When you write out the material, keep every line exactly as it is.

....

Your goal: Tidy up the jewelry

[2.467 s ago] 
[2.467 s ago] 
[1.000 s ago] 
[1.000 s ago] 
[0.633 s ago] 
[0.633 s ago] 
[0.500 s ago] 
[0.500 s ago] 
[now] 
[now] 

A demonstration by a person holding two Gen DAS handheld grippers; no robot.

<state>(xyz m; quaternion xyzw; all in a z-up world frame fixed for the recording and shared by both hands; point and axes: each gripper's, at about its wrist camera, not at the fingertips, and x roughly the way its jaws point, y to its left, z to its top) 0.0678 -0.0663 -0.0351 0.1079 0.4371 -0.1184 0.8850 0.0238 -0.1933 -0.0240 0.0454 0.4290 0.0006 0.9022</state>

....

▸ COMPLETED EXERCISE:
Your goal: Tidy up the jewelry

[2.467 s ago] 
[2.467 s ago] 
[1.000 s ago] 
[1.000 s ago] 
[0.633 s ago] 
[0.633 s ago] 
[0.500 s ago] 
[0.500 s ago] 
[now] 
[now] 

A demonstration by a person holding two Gen DAS handheld grippers; no robot.

<state>(xyz m; quaternion xyzw; all in a z-up world frame fixed for the recording and shared by both hands; point and axes: each gripper's, at about its wrist camera, not at the fingertips, and x roughly the way its jaws point, y to its left, z to its top) 0.0678 -0.0663 -0.0351 0.1079 0.4371 -0.1184 0.8850 0.0238 -0.1933 -0.0240 0.0454 0.4290 0.0006 0.9022</state>

This output requires no further additions.